The operating result was affected by several key drivers:

• Cost of sales decreased primarily in relation to lower write-off of raw materials. In addition, the first six months of 2022 were impacted by additional costs related to the termination of CMO activities for the first generation COVID-19 vaccine.
• Research and development expenses increased primarily with enhanced activity in infectious disease and oncology R&D projects and development of the workforce. The first six months of 2022 were positively impacted by €21.3 million related to the reversal of an outstanding CRO provision. Additionally, in the first half year of 2022, Research and Development costs were positively impacted by one-off net gain for a change in the contract termination provision resulting primarily in GSK taking over from the Company committed capacity at a CMO.
• In the first half year of 2022, other income was positively impacted by one-off compensation from GSK amounting to €32.5 million for reimbursement of prepayments and production set-up activities at a CMO.
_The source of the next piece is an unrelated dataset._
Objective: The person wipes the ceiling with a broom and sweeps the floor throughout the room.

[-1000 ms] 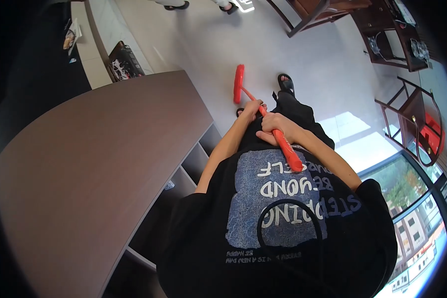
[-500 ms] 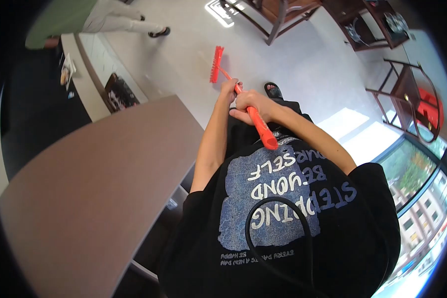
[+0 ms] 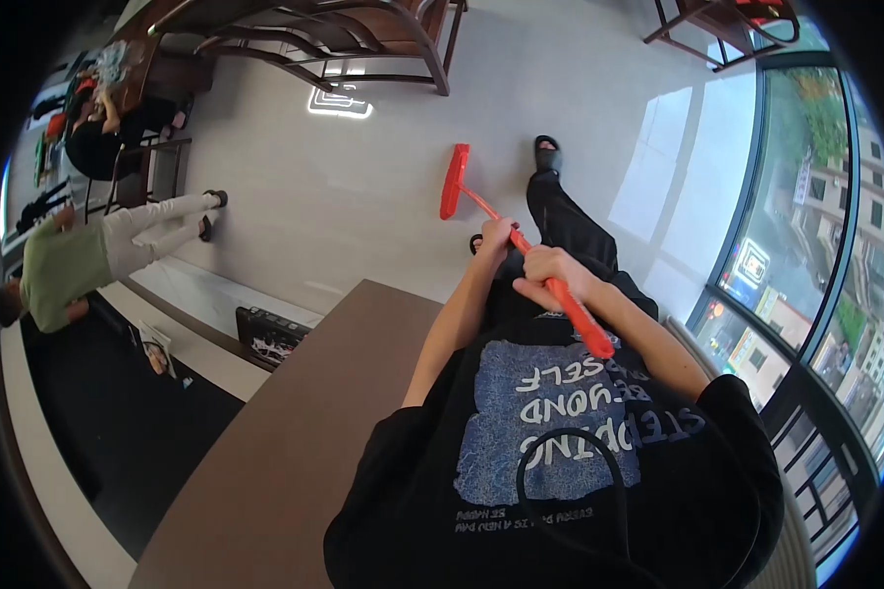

Financial Result (Finance Income and Expenses)

Net financial result for the three and six months ended June 2023 amounted to €4.4 million and €7.4 million, or an increase of €1.7 million and €4.6 million from €2.7 million and €2.8 million for the same period in 2022. This was mainly driven by interest income on cash investments.

Pre-Tax Loss

Pre-tax loss was €67.4 million and €124.8 million for the three and six months ended June 2023, compared to €57.6 million and €72.8 million in the same period of 2022.